Баренс икнул, его трясло.
— Правда, Корнелиус? — спросил вдруг Мегрэ, глядя ему в глаза.
— Нет! Нет! Неправда!
— Тогда почему вы дрожите?
— Я… Я…
Он был в предкризисном состоянии, как в тот вечер на дороге к ферме.
— Послушайте. Приближается час, когда Бетье уехала с Попингой. Вы, Баренс, вышли сразу же за ними и какое-то время преследовали их. Вы что-нибудь видели?
— Нет!.. Неправда.
— Да перестаньте же! После того как эти трое ушли, здесь остались госпожа Попинга, Ани и профессор Дюкло.
Они поднялись наверх.
Ани подтвердила, кивнув.
— Все разошлись по своим комнатам, верно? Скажите, Баренс, что вы увидели?
Под пристальным взглядом Мегрэ Баренс засуетился.
Нет!.. Ничего! Ничего!
— Вы не видели Остинга? Он прятался за деревом.
— Нет.
— Но вы бродили вокруг дома. Неужели вы ничего не заметили?
— Не знаю… Я не хочу… Нет!.. Это невозможно!..
Все смотрели на юношу, он же не решался поднять глаза. Мегрэ безжалостно продолжал:
— Сначала вы что-то увидели на дороге. Два велосипеда.
Они должны были пересечь участок, освещенный маяком.
Вы ревновали. Вы ждали. И ждать вам пришлось долго.
Больше, чем требуется для преодоления этого пути.
— Да.
— Иначе говоря, парочка задержалась у штабеля леса.
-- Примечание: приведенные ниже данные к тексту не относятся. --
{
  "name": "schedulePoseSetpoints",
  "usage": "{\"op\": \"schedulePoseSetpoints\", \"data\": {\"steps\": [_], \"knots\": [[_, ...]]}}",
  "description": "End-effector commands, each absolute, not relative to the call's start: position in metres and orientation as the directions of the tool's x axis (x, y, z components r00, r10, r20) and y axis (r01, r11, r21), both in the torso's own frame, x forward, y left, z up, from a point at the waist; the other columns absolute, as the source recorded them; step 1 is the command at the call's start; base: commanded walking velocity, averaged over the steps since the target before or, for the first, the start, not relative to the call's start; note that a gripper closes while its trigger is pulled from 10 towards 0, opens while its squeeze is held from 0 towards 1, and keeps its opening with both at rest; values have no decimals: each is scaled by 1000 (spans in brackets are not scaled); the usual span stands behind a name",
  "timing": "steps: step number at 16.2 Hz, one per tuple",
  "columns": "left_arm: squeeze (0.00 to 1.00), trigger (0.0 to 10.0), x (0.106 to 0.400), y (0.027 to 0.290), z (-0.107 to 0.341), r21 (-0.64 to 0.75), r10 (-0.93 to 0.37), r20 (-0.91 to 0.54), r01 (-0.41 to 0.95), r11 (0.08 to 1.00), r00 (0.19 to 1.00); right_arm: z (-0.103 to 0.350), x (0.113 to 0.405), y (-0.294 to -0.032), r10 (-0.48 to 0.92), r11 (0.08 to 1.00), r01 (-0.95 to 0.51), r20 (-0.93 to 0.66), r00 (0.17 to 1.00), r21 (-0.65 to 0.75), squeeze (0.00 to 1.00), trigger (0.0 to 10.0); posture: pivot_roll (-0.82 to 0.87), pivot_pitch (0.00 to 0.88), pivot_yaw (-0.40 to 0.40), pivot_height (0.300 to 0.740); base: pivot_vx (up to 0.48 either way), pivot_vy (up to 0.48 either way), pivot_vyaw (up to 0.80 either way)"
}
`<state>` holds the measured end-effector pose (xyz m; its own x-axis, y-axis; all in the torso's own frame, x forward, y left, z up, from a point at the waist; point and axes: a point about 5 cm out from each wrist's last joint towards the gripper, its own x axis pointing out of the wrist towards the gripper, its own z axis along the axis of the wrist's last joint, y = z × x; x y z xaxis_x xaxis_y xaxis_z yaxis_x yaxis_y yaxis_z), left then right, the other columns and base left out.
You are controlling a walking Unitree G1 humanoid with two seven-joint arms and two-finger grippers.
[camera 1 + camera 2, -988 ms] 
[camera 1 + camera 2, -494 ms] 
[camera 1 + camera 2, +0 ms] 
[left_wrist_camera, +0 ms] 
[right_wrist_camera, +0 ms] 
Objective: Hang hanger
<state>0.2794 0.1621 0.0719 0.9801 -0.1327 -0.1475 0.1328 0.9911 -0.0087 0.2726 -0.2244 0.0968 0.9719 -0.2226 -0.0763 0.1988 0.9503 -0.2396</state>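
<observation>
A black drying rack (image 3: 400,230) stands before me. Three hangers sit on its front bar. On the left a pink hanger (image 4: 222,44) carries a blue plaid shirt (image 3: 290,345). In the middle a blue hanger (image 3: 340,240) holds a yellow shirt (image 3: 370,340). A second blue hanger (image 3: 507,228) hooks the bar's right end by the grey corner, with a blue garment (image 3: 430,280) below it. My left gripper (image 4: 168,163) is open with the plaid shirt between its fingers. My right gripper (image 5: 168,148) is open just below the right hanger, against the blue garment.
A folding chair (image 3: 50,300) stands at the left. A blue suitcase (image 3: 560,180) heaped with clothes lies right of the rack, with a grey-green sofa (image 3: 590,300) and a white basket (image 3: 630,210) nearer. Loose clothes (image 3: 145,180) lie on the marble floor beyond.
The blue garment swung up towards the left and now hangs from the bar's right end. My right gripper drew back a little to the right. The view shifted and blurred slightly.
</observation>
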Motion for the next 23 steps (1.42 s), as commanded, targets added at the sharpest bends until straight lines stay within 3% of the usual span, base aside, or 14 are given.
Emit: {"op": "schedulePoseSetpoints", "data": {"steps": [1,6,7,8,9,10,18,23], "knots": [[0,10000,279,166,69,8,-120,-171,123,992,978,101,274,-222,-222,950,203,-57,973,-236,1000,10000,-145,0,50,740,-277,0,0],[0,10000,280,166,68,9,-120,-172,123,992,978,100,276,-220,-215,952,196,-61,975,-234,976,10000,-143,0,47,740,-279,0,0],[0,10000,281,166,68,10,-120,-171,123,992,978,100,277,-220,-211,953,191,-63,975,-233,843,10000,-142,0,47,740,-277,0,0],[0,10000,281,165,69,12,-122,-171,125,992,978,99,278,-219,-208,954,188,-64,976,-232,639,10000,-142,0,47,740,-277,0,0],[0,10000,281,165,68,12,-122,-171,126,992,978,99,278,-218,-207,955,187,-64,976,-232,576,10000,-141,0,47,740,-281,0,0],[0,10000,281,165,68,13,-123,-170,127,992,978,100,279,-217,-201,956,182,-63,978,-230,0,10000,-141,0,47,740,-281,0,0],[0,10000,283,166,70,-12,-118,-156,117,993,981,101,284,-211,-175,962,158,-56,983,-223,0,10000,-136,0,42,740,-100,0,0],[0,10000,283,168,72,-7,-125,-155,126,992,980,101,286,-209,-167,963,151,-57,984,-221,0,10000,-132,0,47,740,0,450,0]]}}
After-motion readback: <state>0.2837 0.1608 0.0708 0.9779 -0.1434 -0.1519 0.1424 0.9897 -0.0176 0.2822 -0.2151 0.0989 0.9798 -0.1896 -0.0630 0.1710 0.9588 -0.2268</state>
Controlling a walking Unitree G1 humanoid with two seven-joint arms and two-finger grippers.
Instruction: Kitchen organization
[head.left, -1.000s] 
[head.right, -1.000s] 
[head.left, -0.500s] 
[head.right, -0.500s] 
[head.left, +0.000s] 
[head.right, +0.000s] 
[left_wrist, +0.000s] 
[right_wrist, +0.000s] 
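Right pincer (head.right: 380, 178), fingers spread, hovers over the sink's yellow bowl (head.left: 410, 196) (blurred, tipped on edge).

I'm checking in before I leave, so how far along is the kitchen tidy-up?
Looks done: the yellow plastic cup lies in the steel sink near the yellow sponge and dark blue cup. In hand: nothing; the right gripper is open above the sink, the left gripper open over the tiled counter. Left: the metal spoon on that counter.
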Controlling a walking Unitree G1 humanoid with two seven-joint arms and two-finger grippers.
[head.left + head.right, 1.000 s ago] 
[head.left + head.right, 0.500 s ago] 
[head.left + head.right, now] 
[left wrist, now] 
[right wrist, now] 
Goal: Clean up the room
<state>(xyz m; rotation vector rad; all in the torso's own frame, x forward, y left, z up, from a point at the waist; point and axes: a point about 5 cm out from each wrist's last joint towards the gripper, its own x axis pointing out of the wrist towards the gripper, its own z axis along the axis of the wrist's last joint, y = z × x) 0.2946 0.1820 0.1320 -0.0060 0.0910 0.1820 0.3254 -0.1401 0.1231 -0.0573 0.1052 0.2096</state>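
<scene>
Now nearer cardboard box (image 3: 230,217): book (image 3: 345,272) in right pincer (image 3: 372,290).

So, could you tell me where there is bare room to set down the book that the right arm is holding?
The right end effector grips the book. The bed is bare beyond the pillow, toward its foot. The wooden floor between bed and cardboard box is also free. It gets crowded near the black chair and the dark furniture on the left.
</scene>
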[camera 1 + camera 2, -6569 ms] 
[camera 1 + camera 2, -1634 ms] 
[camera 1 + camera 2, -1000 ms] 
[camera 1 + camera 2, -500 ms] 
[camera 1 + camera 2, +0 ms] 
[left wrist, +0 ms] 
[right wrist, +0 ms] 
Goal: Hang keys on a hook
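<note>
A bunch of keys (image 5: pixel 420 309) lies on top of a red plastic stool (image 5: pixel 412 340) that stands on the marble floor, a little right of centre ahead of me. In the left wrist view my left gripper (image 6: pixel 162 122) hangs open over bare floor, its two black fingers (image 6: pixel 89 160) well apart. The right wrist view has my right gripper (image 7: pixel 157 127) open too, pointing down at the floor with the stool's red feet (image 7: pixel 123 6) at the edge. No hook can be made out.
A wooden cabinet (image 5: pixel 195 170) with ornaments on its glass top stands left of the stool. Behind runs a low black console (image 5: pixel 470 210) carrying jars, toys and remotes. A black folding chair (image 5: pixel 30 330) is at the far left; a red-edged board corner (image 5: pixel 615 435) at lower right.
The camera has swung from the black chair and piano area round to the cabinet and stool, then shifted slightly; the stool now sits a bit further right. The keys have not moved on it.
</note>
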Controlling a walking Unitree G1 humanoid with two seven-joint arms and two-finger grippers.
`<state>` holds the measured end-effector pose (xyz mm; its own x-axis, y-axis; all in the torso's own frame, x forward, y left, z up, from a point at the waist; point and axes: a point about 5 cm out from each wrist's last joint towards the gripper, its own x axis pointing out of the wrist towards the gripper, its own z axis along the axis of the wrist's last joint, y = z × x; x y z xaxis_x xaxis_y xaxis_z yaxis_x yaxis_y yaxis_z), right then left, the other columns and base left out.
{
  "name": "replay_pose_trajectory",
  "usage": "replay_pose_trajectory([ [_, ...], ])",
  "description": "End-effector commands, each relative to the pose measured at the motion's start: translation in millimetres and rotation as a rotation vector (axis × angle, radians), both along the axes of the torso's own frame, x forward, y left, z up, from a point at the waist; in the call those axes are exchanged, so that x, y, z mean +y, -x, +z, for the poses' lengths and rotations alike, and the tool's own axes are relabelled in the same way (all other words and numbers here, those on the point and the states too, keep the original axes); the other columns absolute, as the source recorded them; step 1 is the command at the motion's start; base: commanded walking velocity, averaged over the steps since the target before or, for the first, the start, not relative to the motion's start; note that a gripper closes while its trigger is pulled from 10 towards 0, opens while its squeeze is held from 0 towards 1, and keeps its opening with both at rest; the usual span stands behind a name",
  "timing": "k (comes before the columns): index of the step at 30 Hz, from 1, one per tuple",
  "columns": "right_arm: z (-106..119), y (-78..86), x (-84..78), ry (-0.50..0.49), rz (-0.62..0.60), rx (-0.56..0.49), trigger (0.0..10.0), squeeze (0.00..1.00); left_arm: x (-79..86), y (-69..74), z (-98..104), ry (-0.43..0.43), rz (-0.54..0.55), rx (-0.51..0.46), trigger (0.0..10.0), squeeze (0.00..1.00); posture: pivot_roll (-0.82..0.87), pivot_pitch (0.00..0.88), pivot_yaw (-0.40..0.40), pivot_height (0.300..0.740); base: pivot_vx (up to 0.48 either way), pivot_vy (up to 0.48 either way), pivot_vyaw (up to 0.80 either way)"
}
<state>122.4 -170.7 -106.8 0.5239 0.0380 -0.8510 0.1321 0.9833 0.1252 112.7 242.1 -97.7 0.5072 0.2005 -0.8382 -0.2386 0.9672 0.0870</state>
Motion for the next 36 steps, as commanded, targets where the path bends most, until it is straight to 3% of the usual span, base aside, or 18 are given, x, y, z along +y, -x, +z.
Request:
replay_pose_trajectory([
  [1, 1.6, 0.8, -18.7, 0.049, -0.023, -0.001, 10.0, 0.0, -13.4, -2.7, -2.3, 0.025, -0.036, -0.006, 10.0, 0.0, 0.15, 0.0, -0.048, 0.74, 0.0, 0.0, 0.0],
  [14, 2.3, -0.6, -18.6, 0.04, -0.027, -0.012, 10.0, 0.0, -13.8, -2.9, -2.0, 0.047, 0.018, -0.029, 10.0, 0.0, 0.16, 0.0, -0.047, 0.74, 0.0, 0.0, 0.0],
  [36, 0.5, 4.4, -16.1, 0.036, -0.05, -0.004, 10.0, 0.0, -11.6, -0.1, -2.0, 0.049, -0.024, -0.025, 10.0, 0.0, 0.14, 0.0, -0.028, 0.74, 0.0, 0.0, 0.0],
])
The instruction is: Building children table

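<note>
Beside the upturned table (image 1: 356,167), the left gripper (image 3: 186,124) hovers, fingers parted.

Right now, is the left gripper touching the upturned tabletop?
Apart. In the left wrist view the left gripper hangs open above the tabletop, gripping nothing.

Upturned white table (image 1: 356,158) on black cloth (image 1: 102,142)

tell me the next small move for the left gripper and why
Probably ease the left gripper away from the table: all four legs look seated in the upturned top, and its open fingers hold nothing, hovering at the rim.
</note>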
Но это не могло вас напугать, разве что разозлило или привело бы в отчаяние. Значит, вы увидели нечто другое, ужаснувшее вас настолько, что вы остались здесь, хотя было пора возвращаться в училище. Вы направились к бревнам и могли видеть только окно…
Баренс резко выпрямился, потеряв над собой всякий контроль.
— Вы не можете этого знать. Я… я…
— Окно госпожи Попинга. У окна кто-то стоял. Кто-то, кто так же, как вы, видел, что парочка прошла освещенный участок дороги намного позже, чем следовало; кто-то, кто, разумеется, знал, что Конрад и Бетье долго оставались в темноте.